**TASK BRIEF:** An exact copy of the listing below is needed, with no pictures in it.
+++ PROVIDED MATERIAL
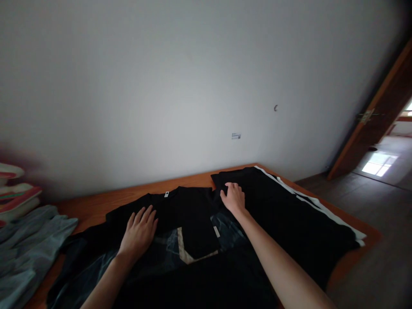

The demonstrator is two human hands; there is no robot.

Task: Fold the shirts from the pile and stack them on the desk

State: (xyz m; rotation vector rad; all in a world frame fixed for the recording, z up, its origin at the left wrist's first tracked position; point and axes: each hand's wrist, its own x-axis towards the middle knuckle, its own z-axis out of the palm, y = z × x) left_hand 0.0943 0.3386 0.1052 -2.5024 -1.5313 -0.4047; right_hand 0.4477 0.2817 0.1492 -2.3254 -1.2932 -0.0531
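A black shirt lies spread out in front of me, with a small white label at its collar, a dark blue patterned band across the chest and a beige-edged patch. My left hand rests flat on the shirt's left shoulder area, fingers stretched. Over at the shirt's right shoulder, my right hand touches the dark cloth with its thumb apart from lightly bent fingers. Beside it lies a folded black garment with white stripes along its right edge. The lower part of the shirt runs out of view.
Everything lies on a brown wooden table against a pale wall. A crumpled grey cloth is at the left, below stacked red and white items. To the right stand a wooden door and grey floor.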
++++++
**RESULT FOR THIS EXERCISE:**
The demonstrator is two human hands; there is no robot.

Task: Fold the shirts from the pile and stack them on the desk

State: (xyz m; rotation vector rad; all in a world frame fixed for the recording, z up, its origin at the left wrist's first tracked position; point and axes: each hand's wrist, its own x-axis towards the middle knuckle, its own z-axis out of the palm, y = z × x) left_hand 0.0943 0.3386 0.1052 -2.5024 -1.5313 -0.4047; right_hand 0.4477 0.2817 0.1492 -2.3254 -1.2932 -0.0531
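A black shirt lies spread out in front of me, with a small white label at its collar, a dark blue patterned band across the chest and a beige-edged patch. My left hand rests flat on the shirt's left shoulder area, fingers stretched. Over at the shirt's right shoulder, my right hand touches the dark cloth with its thumb apart from lightly bent fingers. Beside it lies a folded black garment with white stripes along its right edge. The lower part of the shirt runs out of view.
Everything lies on a brown wooden table against a pale wall. A crumpled grey cloth is at the left, below stacked red and white items. To the right stand a wooden door and grey floor.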

Whatever the exercise asked has now been answered.